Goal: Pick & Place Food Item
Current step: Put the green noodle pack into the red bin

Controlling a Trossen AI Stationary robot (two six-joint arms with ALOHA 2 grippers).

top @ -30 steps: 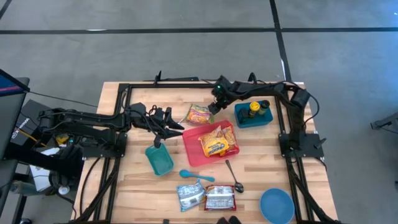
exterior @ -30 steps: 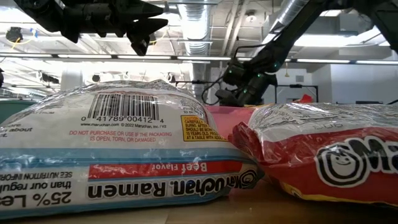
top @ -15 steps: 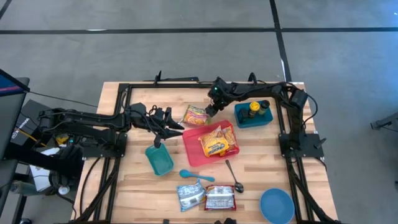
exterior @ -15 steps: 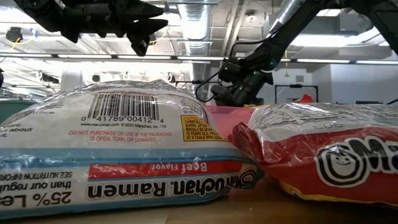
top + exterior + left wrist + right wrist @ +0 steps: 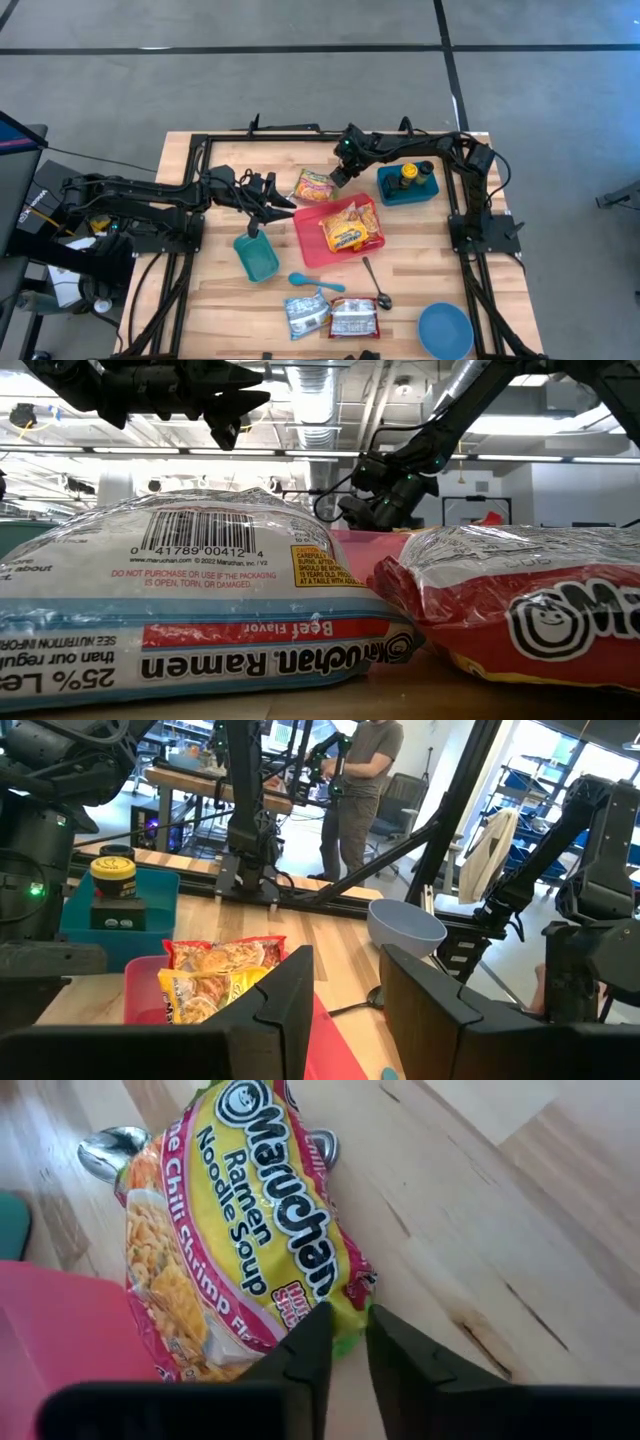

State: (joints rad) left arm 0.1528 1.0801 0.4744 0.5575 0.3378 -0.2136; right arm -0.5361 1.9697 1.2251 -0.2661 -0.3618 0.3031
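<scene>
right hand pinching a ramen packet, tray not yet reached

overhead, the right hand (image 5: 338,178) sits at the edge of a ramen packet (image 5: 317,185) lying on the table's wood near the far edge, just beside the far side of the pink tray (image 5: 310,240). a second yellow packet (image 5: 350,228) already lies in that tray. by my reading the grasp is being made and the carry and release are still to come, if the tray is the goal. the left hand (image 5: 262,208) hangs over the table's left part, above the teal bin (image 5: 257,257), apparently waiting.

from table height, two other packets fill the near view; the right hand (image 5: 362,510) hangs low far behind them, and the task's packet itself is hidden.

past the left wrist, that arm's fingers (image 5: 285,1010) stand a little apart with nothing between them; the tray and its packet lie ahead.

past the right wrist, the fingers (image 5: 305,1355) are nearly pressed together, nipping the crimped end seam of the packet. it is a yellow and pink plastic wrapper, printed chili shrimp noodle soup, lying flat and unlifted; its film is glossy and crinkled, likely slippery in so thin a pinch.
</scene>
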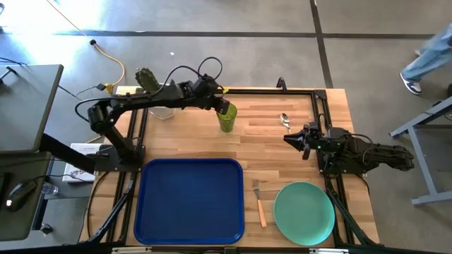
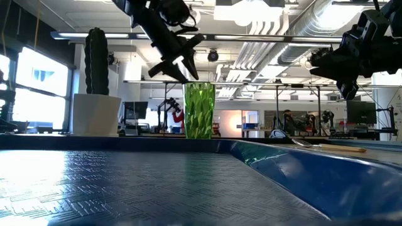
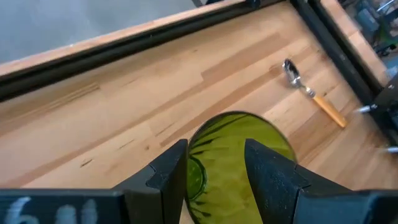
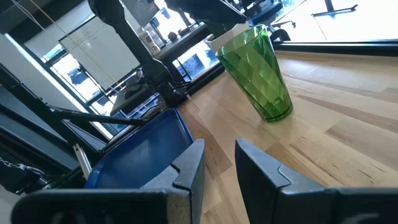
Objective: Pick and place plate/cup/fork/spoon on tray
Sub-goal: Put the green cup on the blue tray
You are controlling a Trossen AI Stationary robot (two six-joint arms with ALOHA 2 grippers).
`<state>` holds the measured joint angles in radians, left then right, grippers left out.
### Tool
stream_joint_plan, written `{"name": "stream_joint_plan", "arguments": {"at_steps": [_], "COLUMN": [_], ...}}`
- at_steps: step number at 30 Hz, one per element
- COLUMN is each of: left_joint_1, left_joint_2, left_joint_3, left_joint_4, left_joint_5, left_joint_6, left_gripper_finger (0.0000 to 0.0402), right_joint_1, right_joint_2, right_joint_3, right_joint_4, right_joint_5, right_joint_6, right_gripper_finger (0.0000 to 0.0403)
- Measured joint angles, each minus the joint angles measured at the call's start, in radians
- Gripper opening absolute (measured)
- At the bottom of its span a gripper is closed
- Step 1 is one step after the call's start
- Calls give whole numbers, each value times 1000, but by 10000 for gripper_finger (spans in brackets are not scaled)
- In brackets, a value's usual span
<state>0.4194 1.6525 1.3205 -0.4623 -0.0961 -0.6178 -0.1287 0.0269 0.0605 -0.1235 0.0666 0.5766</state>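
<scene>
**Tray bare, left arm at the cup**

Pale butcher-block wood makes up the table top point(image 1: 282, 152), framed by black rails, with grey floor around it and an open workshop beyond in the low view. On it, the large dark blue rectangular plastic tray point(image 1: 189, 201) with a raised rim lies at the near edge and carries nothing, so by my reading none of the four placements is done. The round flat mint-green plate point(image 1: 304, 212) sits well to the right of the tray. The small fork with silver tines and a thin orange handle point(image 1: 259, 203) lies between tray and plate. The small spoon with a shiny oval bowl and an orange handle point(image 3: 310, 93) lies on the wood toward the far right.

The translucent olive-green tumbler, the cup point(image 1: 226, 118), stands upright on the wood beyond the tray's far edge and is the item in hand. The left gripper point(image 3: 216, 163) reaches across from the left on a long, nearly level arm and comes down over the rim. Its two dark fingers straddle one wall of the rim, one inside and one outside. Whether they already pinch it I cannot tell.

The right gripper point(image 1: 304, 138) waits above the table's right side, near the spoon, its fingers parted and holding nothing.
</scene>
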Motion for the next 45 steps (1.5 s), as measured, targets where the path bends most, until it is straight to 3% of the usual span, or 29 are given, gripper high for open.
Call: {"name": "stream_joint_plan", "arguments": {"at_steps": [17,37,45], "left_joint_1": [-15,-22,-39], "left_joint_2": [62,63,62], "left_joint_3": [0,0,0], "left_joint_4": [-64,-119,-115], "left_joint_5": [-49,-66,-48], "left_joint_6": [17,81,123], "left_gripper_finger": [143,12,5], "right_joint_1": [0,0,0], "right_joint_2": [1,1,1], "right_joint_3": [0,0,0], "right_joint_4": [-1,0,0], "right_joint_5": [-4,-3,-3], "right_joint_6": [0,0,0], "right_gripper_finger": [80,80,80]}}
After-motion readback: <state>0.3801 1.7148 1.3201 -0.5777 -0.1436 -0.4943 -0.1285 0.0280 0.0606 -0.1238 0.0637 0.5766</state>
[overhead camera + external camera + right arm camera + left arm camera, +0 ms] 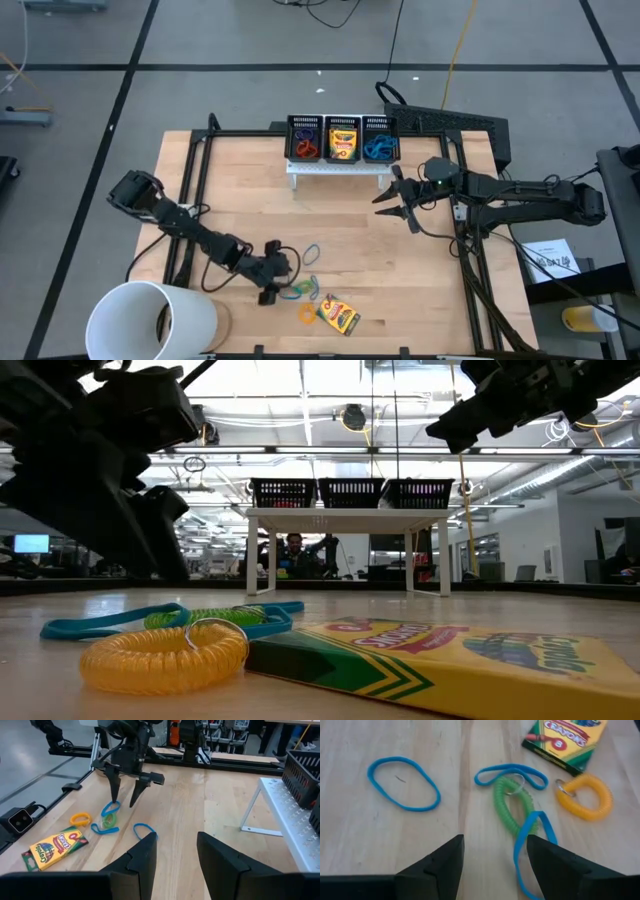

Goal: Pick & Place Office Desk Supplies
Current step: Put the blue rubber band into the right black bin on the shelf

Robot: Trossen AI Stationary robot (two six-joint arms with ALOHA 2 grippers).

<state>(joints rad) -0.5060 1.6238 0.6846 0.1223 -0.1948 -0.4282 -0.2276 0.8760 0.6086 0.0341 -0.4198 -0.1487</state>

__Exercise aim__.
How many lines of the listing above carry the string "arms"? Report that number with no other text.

__Solution__.
3